In particular, foreign economic policy will need to:

• prioritize international policies that will stimulate job creation and allow incomes to recover; • revamp the U.S. international trade agenda and ensure it is paired with a domestic policy agenda to support more inclusive economic growth;
• modernize U.S. and international trade enforcement tools and mechanisms to better combat unfair foreign trade practices that are especially harmful to small and medium-sized enterprises (SMEs) and workers;
• pursue other international agreements that close regulatory and governance gaps across countries to improve burden-sharing and help address equity concerns; and
• craft a National Competitiveness Strategy that includes efforts to make U.S. SMEs and workers more competitive in the global economy and enhances the ability of communities to attract job-creating business investment.

Third, break the domestic/foreign policy silos. For decades, U.S. foreign policy has operated in a relatively isolated sphere. National security strategists and foreign policy planners have articulated national interests and set the direction of U.S. policy largely through the prism of security and geopolitical competition. That remains a critical perspective, especially at a time when geopolitical competition with China, Russia, and other regional powers is on the rise. But with so many Americans now struggling to sustain a middle-class standard of living, threats to the nation’s long-term prosperity and to middle-class security demand a wider prism—informed by a deeper understanding of domestic economic and social issues and their complex interaction with foreign policy decisions. That is not an easy shift to make. It will take better interagency coordination, interdisciplinary expertise, and some policy imagination. It will also require the contributions of a new generation of foreign policy professionals who break free of the mold cast during the Cold War and its immediate aftermath.

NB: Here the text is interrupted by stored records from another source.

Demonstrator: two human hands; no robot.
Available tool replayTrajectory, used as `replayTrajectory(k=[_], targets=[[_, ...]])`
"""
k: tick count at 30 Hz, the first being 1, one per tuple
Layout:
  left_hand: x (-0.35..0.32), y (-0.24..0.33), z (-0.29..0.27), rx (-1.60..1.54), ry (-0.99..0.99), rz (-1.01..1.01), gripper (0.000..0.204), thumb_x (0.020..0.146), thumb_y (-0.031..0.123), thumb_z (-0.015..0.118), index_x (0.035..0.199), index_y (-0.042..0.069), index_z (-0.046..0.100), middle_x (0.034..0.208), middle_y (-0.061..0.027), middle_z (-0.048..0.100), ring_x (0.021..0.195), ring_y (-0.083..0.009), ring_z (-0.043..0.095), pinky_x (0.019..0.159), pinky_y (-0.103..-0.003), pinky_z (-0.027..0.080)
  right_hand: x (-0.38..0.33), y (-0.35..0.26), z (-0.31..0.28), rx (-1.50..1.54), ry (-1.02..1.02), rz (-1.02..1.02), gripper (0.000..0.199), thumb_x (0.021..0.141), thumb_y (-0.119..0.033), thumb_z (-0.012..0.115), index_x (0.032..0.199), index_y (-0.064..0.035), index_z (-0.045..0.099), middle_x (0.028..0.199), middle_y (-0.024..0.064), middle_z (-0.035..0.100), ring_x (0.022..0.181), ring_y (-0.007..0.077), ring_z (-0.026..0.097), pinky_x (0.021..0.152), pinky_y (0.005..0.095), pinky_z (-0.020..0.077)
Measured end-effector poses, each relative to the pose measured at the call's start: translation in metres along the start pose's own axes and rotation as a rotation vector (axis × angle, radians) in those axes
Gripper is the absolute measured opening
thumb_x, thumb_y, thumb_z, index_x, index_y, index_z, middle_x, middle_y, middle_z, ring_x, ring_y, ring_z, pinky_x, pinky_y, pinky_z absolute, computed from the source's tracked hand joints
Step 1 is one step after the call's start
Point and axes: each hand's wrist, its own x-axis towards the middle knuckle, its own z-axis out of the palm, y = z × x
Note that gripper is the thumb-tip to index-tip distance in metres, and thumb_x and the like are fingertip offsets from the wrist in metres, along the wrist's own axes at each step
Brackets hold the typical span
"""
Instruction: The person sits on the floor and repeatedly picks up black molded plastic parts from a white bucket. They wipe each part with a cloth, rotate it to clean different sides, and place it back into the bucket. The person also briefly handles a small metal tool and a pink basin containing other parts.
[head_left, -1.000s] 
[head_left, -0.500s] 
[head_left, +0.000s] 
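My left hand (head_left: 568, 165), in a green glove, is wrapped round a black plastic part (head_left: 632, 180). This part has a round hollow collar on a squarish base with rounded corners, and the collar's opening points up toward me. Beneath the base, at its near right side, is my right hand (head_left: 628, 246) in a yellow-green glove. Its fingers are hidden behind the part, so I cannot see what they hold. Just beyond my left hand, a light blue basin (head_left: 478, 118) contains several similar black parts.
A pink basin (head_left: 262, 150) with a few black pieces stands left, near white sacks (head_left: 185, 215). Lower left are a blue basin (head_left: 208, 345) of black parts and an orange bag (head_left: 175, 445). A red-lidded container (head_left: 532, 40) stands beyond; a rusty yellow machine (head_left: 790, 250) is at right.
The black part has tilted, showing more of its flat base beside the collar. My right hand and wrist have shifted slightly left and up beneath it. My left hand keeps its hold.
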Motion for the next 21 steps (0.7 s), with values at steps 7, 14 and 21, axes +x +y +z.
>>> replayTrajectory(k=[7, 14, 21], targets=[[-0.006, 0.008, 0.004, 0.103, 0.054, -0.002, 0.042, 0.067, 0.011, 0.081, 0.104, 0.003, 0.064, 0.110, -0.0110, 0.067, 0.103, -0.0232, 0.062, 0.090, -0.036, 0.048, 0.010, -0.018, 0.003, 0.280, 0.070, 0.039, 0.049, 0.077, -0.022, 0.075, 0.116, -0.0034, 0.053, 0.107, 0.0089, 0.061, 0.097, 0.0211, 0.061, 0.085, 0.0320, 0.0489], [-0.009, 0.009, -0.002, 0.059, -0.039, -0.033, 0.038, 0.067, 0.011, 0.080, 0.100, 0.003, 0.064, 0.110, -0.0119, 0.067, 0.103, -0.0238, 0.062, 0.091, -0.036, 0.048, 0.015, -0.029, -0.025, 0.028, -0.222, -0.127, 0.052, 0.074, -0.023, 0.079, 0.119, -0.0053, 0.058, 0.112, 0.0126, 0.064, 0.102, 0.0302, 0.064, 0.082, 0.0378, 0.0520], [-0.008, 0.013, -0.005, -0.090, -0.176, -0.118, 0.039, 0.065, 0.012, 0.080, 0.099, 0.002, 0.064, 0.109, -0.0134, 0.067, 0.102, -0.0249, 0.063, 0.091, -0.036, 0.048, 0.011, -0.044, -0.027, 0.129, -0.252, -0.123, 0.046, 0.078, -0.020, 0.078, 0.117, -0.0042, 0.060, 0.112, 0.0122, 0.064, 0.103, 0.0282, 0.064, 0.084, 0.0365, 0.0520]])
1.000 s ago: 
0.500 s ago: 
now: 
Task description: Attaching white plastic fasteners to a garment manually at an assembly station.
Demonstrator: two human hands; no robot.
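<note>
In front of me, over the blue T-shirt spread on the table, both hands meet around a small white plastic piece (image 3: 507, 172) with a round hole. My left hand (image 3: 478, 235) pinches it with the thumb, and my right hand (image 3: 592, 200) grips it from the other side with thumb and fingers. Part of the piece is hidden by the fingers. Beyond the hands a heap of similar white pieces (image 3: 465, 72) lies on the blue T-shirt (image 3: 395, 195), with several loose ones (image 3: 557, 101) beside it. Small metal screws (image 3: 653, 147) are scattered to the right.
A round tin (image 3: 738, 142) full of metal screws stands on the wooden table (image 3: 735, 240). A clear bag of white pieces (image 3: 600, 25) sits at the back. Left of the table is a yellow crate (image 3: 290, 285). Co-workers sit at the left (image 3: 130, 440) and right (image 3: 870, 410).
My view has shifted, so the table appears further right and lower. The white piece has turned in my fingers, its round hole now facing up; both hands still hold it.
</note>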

Fourth, banish stale organizing principles for U.S. foreign policy. National security strategists and foreign policy planners in Washington, DC, crave neat organizing principles for U.S. strategy. But there is no evidence America’s middle class will rally behind efforts aimed at restoring U.S. primacy in a unipolar world, escalating a new Cold War with China, or waging a cosmic struggle between the world’s democracies and authoritarian governments. In fact, these are all surefire recipes for further widening the disconnect between the foreign policy community and the vast majority of Americans beyond Washington, who are more concerned with proximate threats to their physical and economic security.

A foreign policy agenda that would resonate more with middle-class households and, in fact, advance their well-being, should:

• reinvigorate relations with close allies to build an agile and cohesive network that can effectively address the full range of diplomatic, economic, and security challenges—from pandemics and cyber attacks to unsecure weapons of mass destruction and climate change—that could imperil middle-class security and prosperity;

• manage strategic competition with China to mitigate the risk of destabilizing conflict and counter its efforts toward economic and technological hegemony;
• reduce the threat of a digital crisis and promote an open and healthy digital ecosystem;
• boost strategic warning systems and intelligence support to better head off costly shocks and build up protective systems at home;
• shift some defense spending toward research and development (R&D) and technological workforce development to protect the U.S. innovative edge and enhance long-term readiness;
• strengthen economic adjustment programs to improve the ability of middleclass communities to adjust to inevitable changes in the pattern of economic activity; and
• safeguard critical supply chains to bolster economic security.

This may seem like a somewhat less ambitious foreign policy agenda than might be expected from a task force comprised of foreign policy professionals who served in Democratic and Republican administrations from George H.W. Bush to Barack Obama. And to a large extent it is. That is the point. The United States cannot renew America’s middle class unless it corrects for the overextension that too often has defined U.S. foreign policy in the post–Cold War era. It is equally evident that retrenchment or the abdication of a values-based approach is not what America’s middle class wants—or needs.

Middle-class Americans have no illusion that their fate can be walled off from the fate of the world. They embrace the sense of enlightened self-interest that has motivated U.S. foreign policy over the past seven decades and want the United States to serve as a positive and constructive force around the world. They appreciate that U.S. foreign assistance cannot simply be about short-term transactional benefits for the United States but must serve a wider purpose. They understand that repressive regimes make the world less safe and less free, and that it is in the United States’ self-interest to stand up for human rights. All this requires a larger international affairs budget to retool American diplomacy and development for the twenty-first century.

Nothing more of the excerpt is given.